ПАМЯТЬ ШЕКСПИРА{247}

Кто-то поклоняется Гёте, «Эддам» или запоздалой «Песни о Нибелунгах»; моей судьбой был Шекспир. Был и остается, но в совсем особом смысле: о нем до этой минуты не подозревал никто, кроме единственного человека — Дэниэла Торпа, только что скончавшегося в Претории. Есть еще один, но я никогда не видел его в лицо.

Меня зовут Герман Зёргель{248}. Любознательный читатель мог перелистывать мою «Хронологию Шекспира», которая в свое время считалась обязательным пособием для углубления в шекспировские тексты и была переведена на несколько языков, включая испанский. Возможно, припомнит он и длительную полемику вокруг некоей поправки, внесенной Теобальдом{249} в подготовленное им критическое издание 1734 года и с тех пор неоспоримо входившей в канон. Сегодня я поражаюсь невежливому тону тогдашних своих теперь уже почти не принадлежащих мне страниц. Году в 1914-м я подготовил (но не отдал в печать) исследование сложных слов, изобретенных Джорджем Чапменом для переводов Гомера и повернувших английский язык — чего этот эллинист и драматург, понятно, не предполагал — к его англосаксонскому истоку (Ursprung). Никогда не думал, что чапменовский голос, который я сегодня не могу вспомнить, будет для меня таким привычным… Отдельный оттиск некоей подписанной инициалами статьи, кажется, завершает мою библиографию. Не знаю, вправе ли я добавить сюда неопубликованный перевод «Макбета», за который взялся, чтобы не думать о смерти брата, Отто Юлиуса, погибшего на Западном фронте в 1917 году. Он не закончен; я понял, что английский язык располагает двумя регистрами — германским и латинским, тогда как наш немецкий, более музыкальный, все-таки вынужден обходиться одним.
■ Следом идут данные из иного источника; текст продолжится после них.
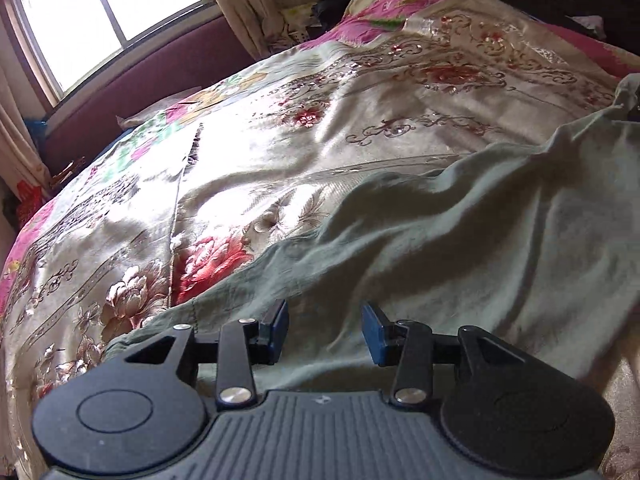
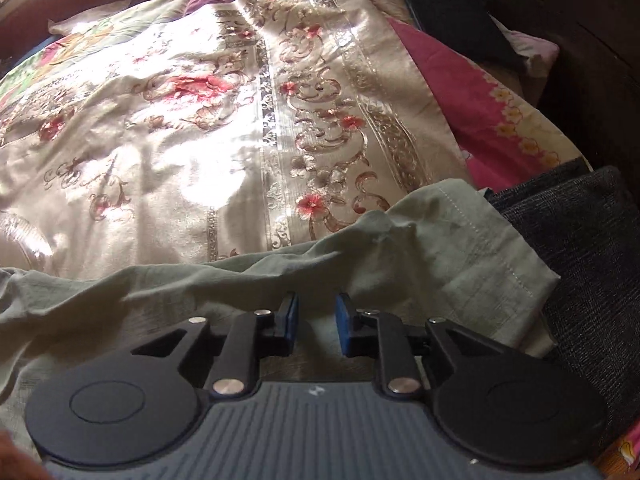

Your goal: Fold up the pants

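Grey-green pants (image 1: pixel 460 240) lie rumpled on a floral satin bedspread (image 1: pixel 320 112). In the left wrist view they fill the lower right, with a stitched hem near the left finger. My left gripper (image 1: pixel 325 330) is open just above the fabric, holding nothing. In the right wrist view the pants (image 2: pixel 400 256) stretch across the lower frame, with a stitched leg hem at the right. My right gripper (image 2: pixel 317 322) is open just above the cloth, with only a narrow gap between its blue pads and nothing in it.
A dark grey folded cloth (image 2: pixel 580 264) lies right of the pants hem. A pink floral pillow (image 2: pixel 480 100) and a dark flat object (image 2: pixel 452 12) sit at the far right. A maroon headboard (image 1: pixel 140 80), window (image 1: pixel 100 12) and curtains (image 1: pixel 240 0) stand behind the bed.
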Demonstrator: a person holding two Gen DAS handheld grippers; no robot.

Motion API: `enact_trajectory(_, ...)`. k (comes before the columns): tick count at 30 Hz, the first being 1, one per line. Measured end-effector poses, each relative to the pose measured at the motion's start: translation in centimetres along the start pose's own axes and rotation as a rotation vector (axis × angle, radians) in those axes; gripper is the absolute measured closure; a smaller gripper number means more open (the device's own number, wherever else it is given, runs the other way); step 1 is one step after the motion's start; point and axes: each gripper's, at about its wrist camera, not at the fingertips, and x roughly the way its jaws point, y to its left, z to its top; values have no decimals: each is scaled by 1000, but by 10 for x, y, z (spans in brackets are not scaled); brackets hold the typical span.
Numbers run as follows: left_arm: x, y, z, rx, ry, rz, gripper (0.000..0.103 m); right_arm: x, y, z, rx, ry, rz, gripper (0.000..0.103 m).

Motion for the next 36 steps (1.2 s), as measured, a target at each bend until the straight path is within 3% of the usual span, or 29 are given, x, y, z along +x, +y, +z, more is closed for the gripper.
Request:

Я упомянул о Дэниэле Торпе. Нас познакомил майор Баркли на одной шекспировской конференции. Не буду называть ее места и времени, понимая всю приблизительность подобной точности.
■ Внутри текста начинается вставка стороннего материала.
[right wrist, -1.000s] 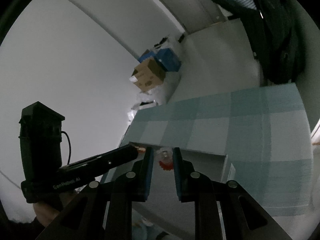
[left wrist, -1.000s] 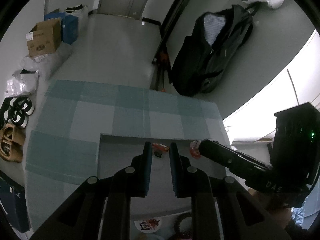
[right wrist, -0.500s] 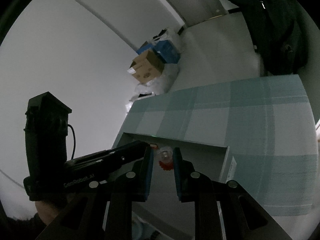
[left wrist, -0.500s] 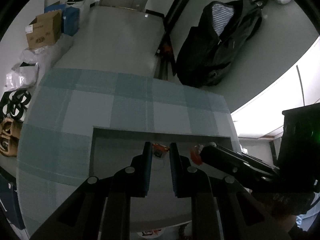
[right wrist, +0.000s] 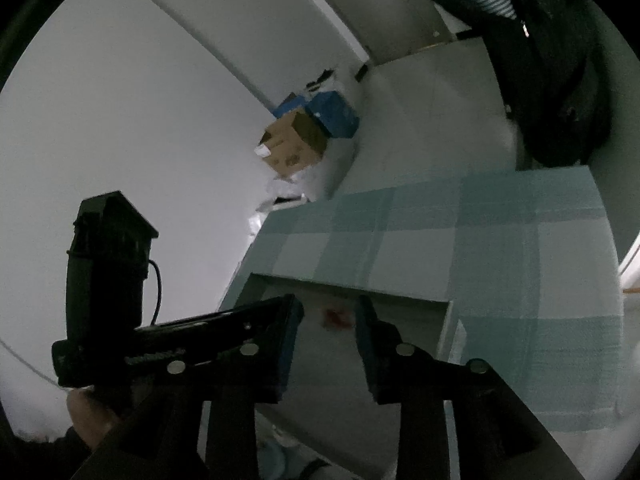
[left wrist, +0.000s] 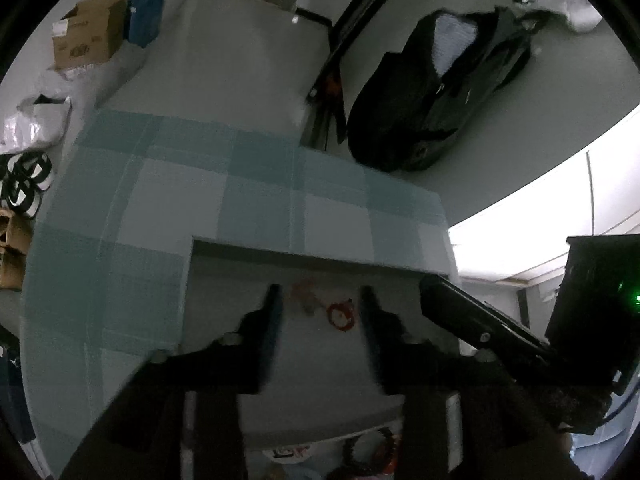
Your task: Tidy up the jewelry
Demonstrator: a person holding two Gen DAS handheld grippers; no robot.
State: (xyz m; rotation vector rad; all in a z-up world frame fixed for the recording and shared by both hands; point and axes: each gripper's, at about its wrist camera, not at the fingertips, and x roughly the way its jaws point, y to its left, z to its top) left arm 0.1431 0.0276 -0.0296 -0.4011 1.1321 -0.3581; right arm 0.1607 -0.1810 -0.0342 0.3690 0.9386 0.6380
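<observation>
The shallow grey tray [left wrist: 256, 254] sits on a blue-and-white checked cloth [left wrist: 132, 208], and everything here is placed against that tray. The left gripper [left wrist: 320, 300] hangs over the tray's inside, its two fingers spread wide with nothing between them. On the tray floor in that gap lies a small red ring-shaped jewelry piece [left wrist: 340, 316], close to the far wall of the tray; just beside it, toward the tray's left, a fainter reddish piece [left wrist: 303, 294] is too blurred to identify. The right gripper [right wrist: 328, 312] also hovers over the tray's inside, fingers parted and holding nothing, with a blurred red spot on the tray floor between them. In the left wrist view the right gripper's body reaches in over the tray's right end; in the right wrist view the left gripper's body reaches in over the tray's left end. Beyond the tray's far side, past the cloth, a black bag [left wrist: 432, 96] lies on the floor, and a cardboard box [left wrist: 90, 32] stands far off to the tray's left
</observation>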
Важней, чем лицо Торпа, — слабое зрение помогло мне тут же стереть его черты — был явно несчастный вид этого человека. С годами научаешься изображать многое, только не радость. Дэниэл Торп физически излучал тоску.

После долгого дня заседаний ночь застала нас в кабачке. Чтобы почувствовать себя в Англии (где все и происходило), мы потягивали из ритуальных оловянных кружек тепловатое темное пиво.

— Как-то раз в Пенджабе, — рассказывал майор, — мне показали одного попрошайку. По исламскому преданию, у царя Соломона был перстень, который помогал ему понимать язык птиц. Говорили, что потом перстень достался этому нищему. Сокровище было бесценным, так что владелец не мог его продать. Попрошайка умер во дворике мечети Вазил-хана в Лахоре.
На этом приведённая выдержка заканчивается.